Who are the speakers?

• Samuel Fricker (Ph.D., Professor of requirements engineering at FHNW University of Applied Sciences and assistant professor at Blekinge Institute of Technology) will talk about the results of a research report developed under the SMESEC project focusing on SME needs when it comes to cybersecurity. He would also talked about SMESEC project, which aims to support SMEs in the area of cybersecurity in two different ways. On the one hand, by providing a framework with different tools and mechanisms for identification, protection, detection and response of systems and, on the other hand, cybersecurity training and awareness

 "Small and medium-sized enterprises (SMEs) are the new target for cyberattacks. In this webinar, we look at lightweight ways that allow SMEs to protect themselves thoroughly. The participant will receive food for thought, a checklist, and an invitation to the SMESEC beta programme."

• John Davies (Co-founder and Chair of Cyber Wales and Managing Director of Pervade Software) will talk about how being part of a cluster could benefit SMEs in facing cyber risk management. He will offer his point of view as cluster manager, on what SMEs need, differences among the different members (universities, SME, research institutes, etc.) in how they face the risk management and the importance they give.

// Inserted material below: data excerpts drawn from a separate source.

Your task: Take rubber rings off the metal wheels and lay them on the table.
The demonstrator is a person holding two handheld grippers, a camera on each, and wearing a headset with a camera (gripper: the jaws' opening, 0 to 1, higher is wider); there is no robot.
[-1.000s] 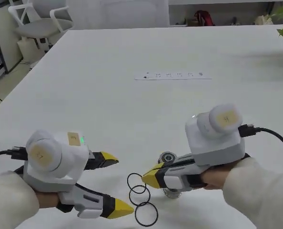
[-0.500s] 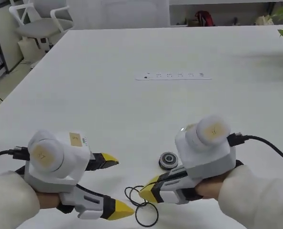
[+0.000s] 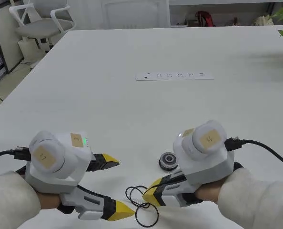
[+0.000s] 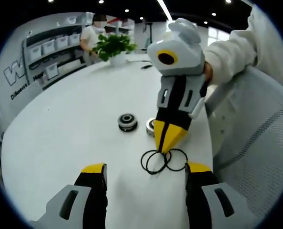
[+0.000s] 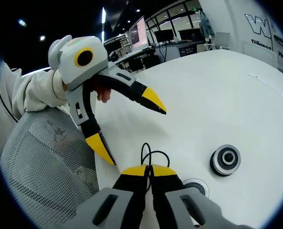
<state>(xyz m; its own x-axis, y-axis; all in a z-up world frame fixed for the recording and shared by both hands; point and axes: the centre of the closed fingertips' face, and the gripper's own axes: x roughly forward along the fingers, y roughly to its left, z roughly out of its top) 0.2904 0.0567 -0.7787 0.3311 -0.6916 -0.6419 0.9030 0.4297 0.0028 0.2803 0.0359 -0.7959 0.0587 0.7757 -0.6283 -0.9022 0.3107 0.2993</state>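
Now, two metal wheels [image 4: 127, 121], three overlapping rubber rings [image 4: 164, 161]

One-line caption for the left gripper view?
Shut right tool, tip at the rings on the table; two wheels behind; open left tool in front.

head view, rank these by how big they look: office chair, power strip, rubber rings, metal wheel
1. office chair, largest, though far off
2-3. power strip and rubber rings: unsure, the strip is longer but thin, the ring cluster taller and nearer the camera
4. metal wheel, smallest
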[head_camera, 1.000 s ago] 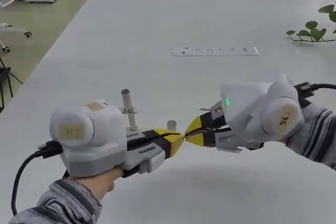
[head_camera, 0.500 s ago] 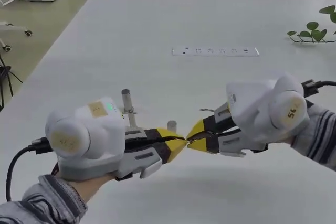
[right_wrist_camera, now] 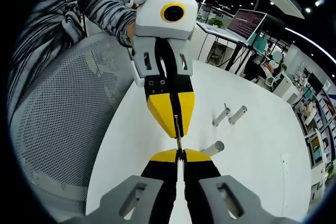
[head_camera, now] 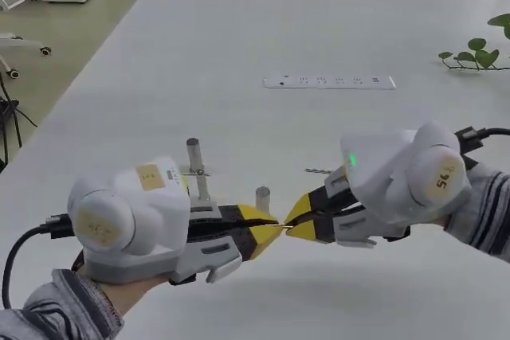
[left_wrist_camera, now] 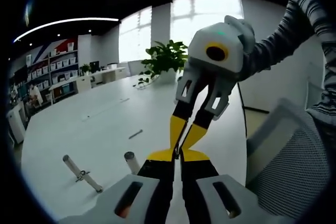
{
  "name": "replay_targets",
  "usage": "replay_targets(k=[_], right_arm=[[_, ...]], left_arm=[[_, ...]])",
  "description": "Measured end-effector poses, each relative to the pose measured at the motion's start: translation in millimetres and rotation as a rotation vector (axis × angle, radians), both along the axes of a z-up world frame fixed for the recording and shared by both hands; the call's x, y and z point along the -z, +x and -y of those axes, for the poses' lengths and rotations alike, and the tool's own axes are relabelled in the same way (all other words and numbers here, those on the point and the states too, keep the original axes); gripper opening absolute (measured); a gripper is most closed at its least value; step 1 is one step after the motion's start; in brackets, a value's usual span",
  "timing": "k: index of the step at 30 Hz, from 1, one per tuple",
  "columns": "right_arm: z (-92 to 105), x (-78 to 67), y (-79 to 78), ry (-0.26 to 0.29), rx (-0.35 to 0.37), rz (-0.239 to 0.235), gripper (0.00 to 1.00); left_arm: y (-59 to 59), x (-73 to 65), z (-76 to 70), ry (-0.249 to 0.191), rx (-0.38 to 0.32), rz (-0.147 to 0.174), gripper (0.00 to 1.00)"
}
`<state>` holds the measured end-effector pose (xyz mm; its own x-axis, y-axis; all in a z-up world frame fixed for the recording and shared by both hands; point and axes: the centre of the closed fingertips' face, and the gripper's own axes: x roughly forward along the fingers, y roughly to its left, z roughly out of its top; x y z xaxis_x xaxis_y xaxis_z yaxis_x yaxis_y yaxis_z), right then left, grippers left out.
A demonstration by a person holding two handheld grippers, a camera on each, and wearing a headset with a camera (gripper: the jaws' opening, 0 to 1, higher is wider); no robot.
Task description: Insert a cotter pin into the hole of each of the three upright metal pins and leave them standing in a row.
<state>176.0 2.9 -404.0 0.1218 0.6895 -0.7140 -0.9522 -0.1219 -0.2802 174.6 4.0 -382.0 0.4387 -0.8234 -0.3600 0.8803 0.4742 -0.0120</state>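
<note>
Looking down the left gripper [left_wrist_camera: 180,156], yellow jaws pinched together. Got the right gripper [left_wrist_camera: 181,146] hanging right above it, tip to tip. Just left of the left gripper, a bare metal pin [left_wrist_camera: 131,162]. Further left, a second metal pin [left_wrist_camera: 79,170] with a cotter pin [left_wrist_camera: 84,176] stuck across it. Up and left, a loose cotter pin [left_wrist_camera: 135,134] flat on the white table [left_wrist_camera: 79,129].

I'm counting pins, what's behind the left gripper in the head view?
Two upright metal pins: a tall pin and a second pin's top. The left gripper covers their bases and may cover a third pin.
</note>
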Motion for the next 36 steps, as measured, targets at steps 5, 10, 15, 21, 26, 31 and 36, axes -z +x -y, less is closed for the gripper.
replay_targets(k=[5, 10, 15, 21, 26, 31, 36], right_arm=[[3.1, 1.8, 1.4, -0.037, 0.02, 0.009, 0.0], [9.0, 1.0, 9.3, -0.059, 0.08, 0.027, 0.0], [17.4, 3.1, 17.3, -0.09, 0.16, 0.041, 0.0], [23.4, 5.6, 26.9, -0.112, 0.241, 0.057, 0.0], [27.7, 7.7, 38.7, -0.138, 0.304, 0.079, 0.0], [30.7, 11.2, 48.9, -0.168, 0.341, 0.1, 0.0], [32.0, 16.8, 59.0, -0.203, 0.351, 0.139, 0.0]], left_arm=[[2.3, 5.8, -2.0, 0.019, -0.027, -0.01, 0.01], [5.8, 8.4, -5.0, 0.023, -0.068, -0.001, 0.12], [15.6, 8.8, -12.8, 0.015, -0.141, 0.016, 0.19], [25.1, 9.5, -19.9, 0.02, -0.191, 0.037, 0.31], [35.6, 9.0, -26.7, 0.018, -0.242, 0.04, 0.34], [44.6, 11.3, -33.1, 0.025, -0.297, 0.044, 0.36], [51.9, 17.5, -35.9, -0.021, -0.354, -0.008, 0.36]])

"Consistency of an interpretation of Risk is far more important than how brilliant that interpretation is - keep it simple!"

• Miguel Manteca's (Technical Sales Manager at HISPASEC) presentation will focus on making visible the most frequent cyber risks to which SMEs are exposed. Emphasis will be placed on the loss of data and its possible consequences for the business. The talk will try to give the guidelines to prevent them and make your company digitally safer. Brief introduction to the "Seriot" European project, which addresses the issue of internet security of things.

• Aitor Couce (Research assistant at ICMAT working in the H2020 project CYBECO) will present CYBECO. CYBECO will have a significant impact on information security investments, on the societal understanding of information security failures and how they should be addressed by properly incorporating intentionality into risk models and facilitating understanding of cyber security failures. “It is difficult for companies to decide on whether to buy insurance or not. CYBECO will help with that decision”.

• Ahmed Bounfour (Chair professor at Paris-Sud University & Scientific coordinator of the Hermeneut project) will present the first systemic effort in measuring the economic impact on firms and critical sectors (ICT, finance), using complementary approaches (financial, NLP, econometrics).

"When comparing those attacked firms from our sample, to their non-attacked counterparts, the loss of value in their intangibles is roughtly around 20%. Furthermore, the simulated cascading effect for critical sectors is expressed into billions of euros, whereas the overall insurance market is less than 4Bns worldwide".

• Ioannis Kechaoglou (Security Engineer at Rhea Group) will present CYBERWISER.eu, building on a 3-year legacy brought by its predecessor WISER, aims to become the EU’s reference, authoritative, independent cyber range platform for professional training. CYBERWISER.eu will provide a simulated environment to create cyber incident and cyber attacks scenarios where both students and IT professionals evolve their skills and continuously evaluate their performance, getting ready for future real attack episodes. SMEs can benefit from the results of this project.